● STORED DATA
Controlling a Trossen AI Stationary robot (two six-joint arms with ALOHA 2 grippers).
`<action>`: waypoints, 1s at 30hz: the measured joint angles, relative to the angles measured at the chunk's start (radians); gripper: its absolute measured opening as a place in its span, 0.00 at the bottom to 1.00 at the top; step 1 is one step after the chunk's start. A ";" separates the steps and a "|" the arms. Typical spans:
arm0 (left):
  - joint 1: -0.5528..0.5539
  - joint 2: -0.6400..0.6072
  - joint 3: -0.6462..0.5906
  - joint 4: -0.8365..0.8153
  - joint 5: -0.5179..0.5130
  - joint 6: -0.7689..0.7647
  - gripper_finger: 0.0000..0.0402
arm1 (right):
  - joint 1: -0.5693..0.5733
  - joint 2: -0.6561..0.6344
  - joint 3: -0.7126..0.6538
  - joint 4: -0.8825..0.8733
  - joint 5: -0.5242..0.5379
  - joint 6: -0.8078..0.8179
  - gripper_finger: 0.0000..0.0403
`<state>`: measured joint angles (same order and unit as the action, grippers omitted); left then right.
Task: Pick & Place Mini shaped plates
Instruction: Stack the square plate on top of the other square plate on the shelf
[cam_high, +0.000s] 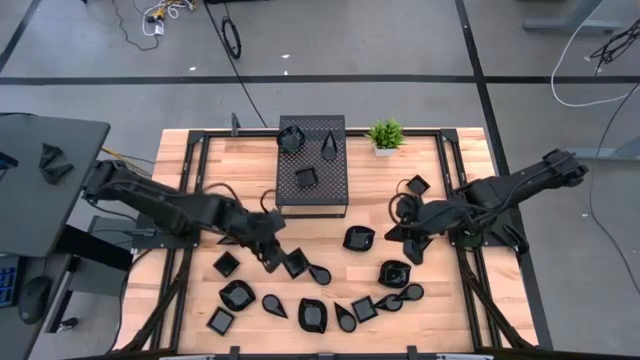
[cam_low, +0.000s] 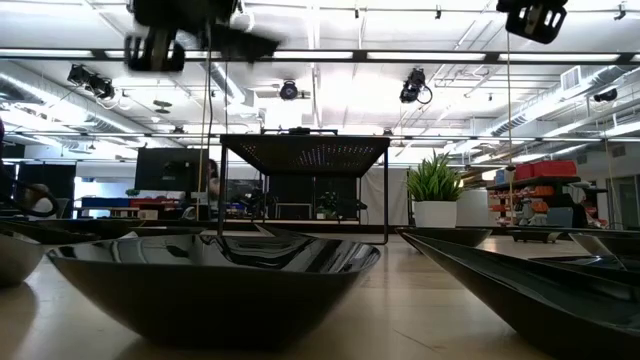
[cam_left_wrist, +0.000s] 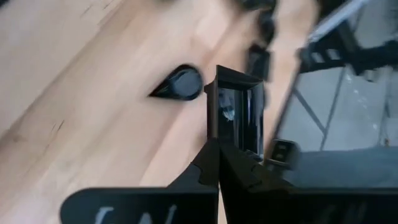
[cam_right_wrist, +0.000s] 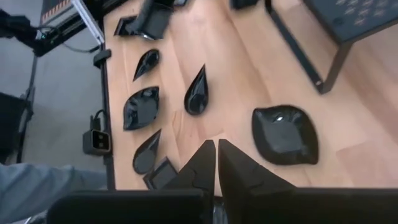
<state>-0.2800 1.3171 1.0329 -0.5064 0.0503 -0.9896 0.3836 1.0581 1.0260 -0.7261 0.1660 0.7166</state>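
Between the left gripper's (cam_left_wrist: 217, 146) closed fingers a square mini plate (cam_left_wrist: 239, 115) stands on edge, lifted off the counter (cam_high: 200, 215), probably bound for the perforated box (cam_high: 312, 165). Other plates lie scattered nearby. The right gripper (cam_right_wrist: 216, 149), fingers together and seemingly empty, hovers above a leaf-shaped plate (cam_right_wrist: 285, 135).

This was a robotics lab in an open industrial hall. A pale wooden counter (cam_high: 330, 240) in a black metal frame stood on a grey concrete floor (cam_high: 400, 40) marked with dark tape lines, loose cables trailing across it. Beyond the counter, exposed ceiling ducts (cam_low: 560, 95), strip lights and far workstations showed.
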 joint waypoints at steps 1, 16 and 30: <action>0.010 -0.002 0.044 -0.043 0.002 0.010 0.00 | 0.000 -0.004 0.000 0.000 0.015 0.000 0.06; 0.482 0.042 0.400 -0.355 0.109 0.410 0.00 | -0.047 -0.003 0.000 0.066 0.133 -0.024 0.06; 0.754 0.240 0.399 -0.325 0.246 1.103 0.00 | -0.165 0.005 0.000 0.106 0.154 0.197 0.06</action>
<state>0.4740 1.5572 1.4319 -0.8316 0.2966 0.1129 0.2191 1.0627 1.0260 -0.6198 0.3204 0.9138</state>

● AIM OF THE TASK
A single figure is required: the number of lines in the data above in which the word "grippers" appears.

● SOLUTION FOR THIS PROBLEM
2